Delio Caron

Personal information
- Full name: Delio Caron
- Born: 24 March 1924
- Died: 16 July 2002 (aged 78) Menton, Alpes-Maritimes, France

Playing information
- Height: 5 ft 11.5 in (1.816 m)
- Weight: 11 st 8 lb (73 kg)
- Position: Stand-off
Club
| Years | Team | Pld | T | G | FG | P |
| 1950–≥50 | Torino XIII |  |  |  |  |  |
Representative
| Years | Team | Pld | T | G | FG | P |
| 1950–≥50 | Italy |  |  |  |  |  |

= Delio Caron =

Former Italy international rugby league footballer

Delio Caron (24 March 1924 – 16 July 2002) was an Italian professional rugby league footballer who played in the 1950s. He played at representative level for Italy, and at club level for Torino XIII, as a . He died in 2002.

==Playing career==
===International honours===
Vincenzo Bertolotto co-organised (with Dennis Chappell, from Wakefield, and a Turin resident), and captained the Italy (RL) tour of 1950 to France (3 matches), England (including; 28-49 defeat by Wigan at Central Park, Wigan on Saturday 26 August 1950, Huddersfield at Fartown Ground, Huddersfield on Wednesday 6 September 1950, St. Helens at Knowsley Road on Thursday 16 November 1950, and Wales (including 11-29 defeat by South Wales XIII at Brewery Field, Bridgend on Saturday 2 September 1950).

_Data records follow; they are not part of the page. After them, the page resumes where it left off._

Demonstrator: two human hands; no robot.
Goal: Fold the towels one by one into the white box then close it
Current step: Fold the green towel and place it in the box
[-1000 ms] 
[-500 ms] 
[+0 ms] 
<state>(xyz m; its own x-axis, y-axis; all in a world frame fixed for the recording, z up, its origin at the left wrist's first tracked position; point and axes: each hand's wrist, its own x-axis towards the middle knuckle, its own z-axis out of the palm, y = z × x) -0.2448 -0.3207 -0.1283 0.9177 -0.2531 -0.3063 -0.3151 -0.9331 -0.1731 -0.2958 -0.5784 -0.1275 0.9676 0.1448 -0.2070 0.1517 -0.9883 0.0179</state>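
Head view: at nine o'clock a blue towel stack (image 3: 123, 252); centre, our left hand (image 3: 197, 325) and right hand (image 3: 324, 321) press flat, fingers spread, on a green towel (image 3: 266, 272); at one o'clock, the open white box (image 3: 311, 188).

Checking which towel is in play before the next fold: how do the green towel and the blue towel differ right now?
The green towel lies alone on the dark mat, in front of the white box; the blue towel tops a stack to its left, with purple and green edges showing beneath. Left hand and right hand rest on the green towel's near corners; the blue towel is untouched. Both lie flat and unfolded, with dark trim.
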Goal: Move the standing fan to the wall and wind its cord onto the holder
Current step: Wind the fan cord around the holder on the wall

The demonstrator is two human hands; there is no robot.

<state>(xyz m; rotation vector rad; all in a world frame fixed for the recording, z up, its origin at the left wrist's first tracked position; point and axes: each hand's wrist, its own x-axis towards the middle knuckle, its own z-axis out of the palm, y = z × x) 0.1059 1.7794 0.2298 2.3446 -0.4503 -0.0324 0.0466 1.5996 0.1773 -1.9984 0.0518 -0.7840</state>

The Italy (RL) squad was; Guido Aleati (previously of R.S. Ginnastica Torino (RU)), Sergio Aleati (previously of R.S. Ginnastica Torino (RU)), Roberto Antonioli (previously of R.S. Ginnastica Torino (RU)), Angelo Arrigoni (previously of R.S. Ginnastica Torino (RU)), Vincenzo Bertolotto (previously of R.S. Ginnastica Torino (RU)), Michele Bietto, Giovanni Bonino (previously of R.S. Ginnastica Torino (RU)), Luigi Bosia, Giuseppe Cannone, Pasquale Cannone, Delio Caron, Gabriele Casalegno (previously of R.S. Ginnastica Torino (RU)), Amerio Chiara, Giorgio Cornacchia, Guido Cornarino (previously of R.S. Ginnastica Torino (RU)), Fabrizio Faglioli, Enzo Francesconi, Giuseppe Franco, Aldo Guglielminotti (previously of R.S. Ginnastica Torino (RU)), Giovanni Orecchia, Luigi Pignattaro, Franco Pipino, Giorgio Rassaval, Giorgio Rubino, Giovanni Tamagno (previously of R.S. Ginnastica Torino (RU)), Oreste Tescari and Giovanni Vigna.

===Club career===
Following the Italy (RL) tour of 1950 to France, England, and Wales, a Torino XIII featuring Delio Caron joined the French league.